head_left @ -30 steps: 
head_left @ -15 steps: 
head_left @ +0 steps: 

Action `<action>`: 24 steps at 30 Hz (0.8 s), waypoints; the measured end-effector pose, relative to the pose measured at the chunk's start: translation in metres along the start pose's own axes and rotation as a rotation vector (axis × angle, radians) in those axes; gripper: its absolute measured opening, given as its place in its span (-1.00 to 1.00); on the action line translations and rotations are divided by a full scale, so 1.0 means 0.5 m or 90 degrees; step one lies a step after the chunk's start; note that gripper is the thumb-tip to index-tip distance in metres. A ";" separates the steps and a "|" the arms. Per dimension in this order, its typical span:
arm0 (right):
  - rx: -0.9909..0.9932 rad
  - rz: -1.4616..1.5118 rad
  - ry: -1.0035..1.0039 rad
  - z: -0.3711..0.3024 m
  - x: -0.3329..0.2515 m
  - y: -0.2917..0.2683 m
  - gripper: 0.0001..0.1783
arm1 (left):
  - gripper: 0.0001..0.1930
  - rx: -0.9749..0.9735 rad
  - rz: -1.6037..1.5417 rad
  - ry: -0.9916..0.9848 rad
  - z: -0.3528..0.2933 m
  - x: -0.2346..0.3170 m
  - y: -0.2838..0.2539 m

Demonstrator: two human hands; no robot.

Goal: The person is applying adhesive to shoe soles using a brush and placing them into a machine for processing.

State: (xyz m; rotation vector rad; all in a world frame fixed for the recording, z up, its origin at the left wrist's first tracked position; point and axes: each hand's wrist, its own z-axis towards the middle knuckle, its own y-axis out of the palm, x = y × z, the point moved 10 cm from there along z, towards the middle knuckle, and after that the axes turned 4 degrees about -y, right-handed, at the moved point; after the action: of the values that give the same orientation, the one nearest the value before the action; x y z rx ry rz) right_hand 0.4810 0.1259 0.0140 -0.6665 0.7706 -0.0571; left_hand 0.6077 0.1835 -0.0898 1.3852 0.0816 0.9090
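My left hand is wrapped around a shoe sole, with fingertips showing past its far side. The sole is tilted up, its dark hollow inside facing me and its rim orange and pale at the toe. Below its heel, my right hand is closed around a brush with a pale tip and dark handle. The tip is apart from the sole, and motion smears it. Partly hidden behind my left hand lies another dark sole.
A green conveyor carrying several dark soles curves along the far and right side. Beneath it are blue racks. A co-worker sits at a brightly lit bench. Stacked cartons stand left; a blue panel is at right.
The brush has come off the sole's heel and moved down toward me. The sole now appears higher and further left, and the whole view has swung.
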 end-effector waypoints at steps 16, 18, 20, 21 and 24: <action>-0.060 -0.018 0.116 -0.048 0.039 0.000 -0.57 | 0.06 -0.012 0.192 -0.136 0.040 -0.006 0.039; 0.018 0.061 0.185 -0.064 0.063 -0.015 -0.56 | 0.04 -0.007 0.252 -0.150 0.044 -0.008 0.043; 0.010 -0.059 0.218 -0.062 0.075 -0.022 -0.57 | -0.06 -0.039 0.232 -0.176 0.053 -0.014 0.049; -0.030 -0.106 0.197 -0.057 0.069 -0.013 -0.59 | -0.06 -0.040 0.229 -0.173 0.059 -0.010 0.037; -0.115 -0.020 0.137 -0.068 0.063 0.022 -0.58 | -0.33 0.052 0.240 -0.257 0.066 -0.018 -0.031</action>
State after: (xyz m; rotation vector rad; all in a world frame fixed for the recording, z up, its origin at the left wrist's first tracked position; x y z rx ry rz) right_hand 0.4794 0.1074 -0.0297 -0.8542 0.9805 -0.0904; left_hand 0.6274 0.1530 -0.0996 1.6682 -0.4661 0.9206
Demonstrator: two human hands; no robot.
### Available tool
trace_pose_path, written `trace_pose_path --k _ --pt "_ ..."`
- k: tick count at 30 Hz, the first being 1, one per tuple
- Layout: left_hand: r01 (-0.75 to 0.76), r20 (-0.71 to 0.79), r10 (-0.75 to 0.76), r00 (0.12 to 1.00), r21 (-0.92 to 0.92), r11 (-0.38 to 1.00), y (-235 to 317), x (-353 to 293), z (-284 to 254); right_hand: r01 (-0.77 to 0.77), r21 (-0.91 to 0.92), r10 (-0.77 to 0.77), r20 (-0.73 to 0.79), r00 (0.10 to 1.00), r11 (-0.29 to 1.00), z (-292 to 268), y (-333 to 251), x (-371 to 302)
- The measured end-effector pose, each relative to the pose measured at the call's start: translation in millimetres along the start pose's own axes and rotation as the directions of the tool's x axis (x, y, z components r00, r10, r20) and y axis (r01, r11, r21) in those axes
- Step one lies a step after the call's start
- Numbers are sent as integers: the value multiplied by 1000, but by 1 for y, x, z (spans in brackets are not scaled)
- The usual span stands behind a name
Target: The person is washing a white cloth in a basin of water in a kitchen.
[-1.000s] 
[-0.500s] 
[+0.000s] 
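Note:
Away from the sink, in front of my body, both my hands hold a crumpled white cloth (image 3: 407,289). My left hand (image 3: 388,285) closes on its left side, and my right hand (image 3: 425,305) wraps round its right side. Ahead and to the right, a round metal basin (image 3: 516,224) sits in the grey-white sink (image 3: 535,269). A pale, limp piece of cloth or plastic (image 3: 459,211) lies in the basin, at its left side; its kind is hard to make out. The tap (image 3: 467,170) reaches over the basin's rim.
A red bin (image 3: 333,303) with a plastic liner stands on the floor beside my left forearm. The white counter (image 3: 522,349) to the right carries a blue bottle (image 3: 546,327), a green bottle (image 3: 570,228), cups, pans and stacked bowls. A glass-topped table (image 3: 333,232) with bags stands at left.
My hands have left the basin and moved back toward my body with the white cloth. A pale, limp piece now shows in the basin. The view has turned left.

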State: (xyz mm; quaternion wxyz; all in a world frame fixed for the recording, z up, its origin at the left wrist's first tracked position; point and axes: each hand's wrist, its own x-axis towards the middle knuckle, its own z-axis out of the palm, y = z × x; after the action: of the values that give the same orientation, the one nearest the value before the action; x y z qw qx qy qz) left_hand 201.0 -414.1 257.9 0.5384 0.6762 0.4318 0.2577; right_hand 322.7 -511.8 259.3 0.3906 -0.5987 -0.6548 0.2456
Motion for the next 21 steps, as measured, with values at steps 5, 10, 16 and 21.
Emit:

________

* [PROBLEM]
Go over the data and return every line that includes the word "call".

* [SOLUTION TO THE PROBLEM]
- The measured end-effector pose, each relative to the pose measured at the call's start: translation in millimetres along the start pose's own axes and rotation as the directions of the tool's x axis (x, y, z components r00, r10, r20) and y axis (r01, r11, r21) in those axes
- Step one lies a step after the call's start

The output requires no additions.